Recognizing Textual Entailment (RTE) is to discover a semantic relation between a pair of texts, where one is often denoted by T (Text) and another by H (Hypothesis). The entailment relation means that if the meaning of H, as interpreted in the context of T, can be inferred from the meaning of T, then we say that T entails H, and the relation normally is directional as the meaning of one expression can entail the meaning of the other, while the opposite may not. A corollary of this is that if T entails H in a paraphrasing, T is redundant as it conveys no more information than H. Presently the recognition of textual entailment is one of the recent challenges in the field of the computational linguistics and machine learning and one of the most demanding research areas. It has relevance to the standard Natural Language Processing tasks of Information Extraction, Question Answering, Paraphrasing, Document summarization and comprehension.

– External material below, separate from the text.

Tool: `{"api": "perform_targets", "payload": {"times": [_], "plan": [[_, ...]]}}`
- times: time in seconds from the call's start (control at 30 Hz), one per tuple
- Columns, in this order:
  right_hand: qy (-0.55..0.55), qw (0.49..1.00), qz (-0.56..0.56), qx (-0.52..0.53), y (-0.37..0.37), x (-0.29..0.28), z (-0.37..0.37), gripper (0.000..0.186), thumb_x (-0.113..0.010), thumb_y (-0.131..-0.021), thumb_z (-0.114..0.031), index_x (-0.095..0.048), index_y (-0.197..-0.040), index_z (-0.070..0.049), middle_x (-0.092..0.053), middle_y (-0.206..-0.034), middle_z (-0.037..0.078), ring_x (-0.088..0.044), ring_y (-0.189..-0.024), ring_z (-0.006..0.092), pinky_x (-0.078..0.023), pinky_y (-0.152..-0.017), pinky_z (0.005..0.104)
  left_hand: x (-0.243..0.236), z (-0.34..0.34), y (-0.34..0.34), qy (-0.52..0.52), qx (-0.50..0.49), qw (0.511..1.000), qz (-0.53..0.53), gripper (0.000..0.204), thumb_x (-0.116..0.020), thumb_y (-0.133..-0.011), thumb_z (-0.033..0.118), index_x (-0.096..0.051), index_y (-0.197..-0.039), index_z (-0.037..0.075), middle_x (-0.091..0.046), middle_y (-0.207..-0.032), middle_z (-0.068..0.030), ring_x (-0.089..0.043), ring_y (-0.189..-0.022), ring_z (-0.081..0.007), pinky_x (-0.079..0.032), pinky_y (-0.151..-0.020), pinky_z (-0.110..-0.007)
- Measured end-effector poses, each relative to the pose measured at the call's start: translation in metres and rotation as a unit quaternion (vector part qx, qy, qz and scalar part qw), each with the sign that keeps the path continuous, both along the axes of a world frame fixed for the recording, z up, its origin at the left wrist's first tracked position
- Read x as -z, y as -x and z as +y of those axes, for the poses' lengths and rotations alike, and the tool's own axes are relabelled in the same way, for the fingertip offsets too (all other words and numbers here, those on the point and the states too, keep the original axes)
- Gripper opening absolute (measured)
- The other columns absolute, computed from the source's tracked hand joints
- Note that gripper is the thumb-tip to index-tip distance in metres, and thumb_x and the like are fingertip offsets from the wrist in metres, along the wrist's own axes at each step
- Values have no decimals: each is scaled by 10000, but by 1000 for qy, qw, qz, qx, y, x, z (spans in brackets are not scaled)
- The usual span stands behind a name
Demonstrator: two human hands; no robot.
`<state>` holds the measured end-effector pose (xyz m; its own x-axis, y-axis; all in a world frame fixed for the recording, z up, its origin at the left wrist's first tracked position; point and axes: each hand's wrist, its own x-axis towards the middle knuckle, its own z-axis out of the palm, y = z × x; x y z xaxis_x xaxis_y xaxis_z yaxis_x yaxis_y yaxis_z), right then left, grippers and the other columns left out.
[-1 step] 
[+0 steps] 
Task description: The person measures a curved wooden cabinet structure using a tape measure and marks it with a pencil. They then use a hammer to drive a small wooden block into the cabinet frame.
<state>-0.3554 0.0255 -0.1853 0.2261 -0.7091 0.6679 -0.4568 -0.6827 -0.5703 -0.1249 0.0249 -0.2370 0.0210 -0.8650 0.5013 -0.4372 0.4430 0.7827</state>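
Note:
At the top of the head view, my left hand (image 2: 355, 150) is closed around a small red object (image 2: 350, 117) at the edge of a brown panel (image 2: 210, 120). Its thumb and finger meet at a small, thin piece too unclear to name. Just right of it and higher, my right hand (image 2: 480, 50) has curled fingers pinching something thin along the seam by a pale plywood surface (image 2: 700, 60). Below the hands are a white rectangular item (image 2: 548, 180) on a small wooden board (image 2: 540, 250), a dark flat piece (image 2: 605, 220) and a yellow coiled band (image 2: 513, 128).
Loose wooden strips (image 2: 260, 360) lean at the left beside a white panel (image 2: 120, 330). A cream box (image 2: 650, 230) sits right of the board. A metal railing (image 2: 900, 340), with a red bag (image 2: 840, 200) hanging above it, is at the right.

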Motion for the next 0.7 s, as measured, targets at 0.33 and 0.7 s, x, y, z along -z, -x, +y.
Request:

Typically the task of recognising textual entailment could be handled by symbolic/propositional approaches, where T is regarded as a fact/evidence and H as a hypothesis/conclusion, then the relation between T and H can be logically inferred by the well established methods. However this has drawbacks as not every entailment can be based on logical reasoning in the absence of requisite background knowledge. There are some important issues which are related to the feature based representation of text and hypothesis, their extractions from text corpora, and their relation at different level of granularity and abstraction. For example, given two expressions of T and H, the relation between them can be inferred on the basis of either the lexical representation, syntactic representation, or semantic representation or a composite representation by accounting for different aspects of text processing. It is believed that different types of representations may lead to different relations drawn, in particular at levels of semantics and abstraction, resulting in that one would not agree that the meaning of T implies that of H, but actually it does.
The proposed project is aimed at utilizing the natural language processing open source systems to extract facts and hypotheses from text corpora based on different feature structures – text representation, and then apply learning models to discover semantic relations from the generated data sets. As a result, a number of models will be generated in respect of the different feature structures and the outputs from the models can be merged by information fusion based ensemble learning methods, to improve the discovery task. The prospective candidate of the project will closely be involved in the collaborative work with our industrial partner, particularly in a real-world application area.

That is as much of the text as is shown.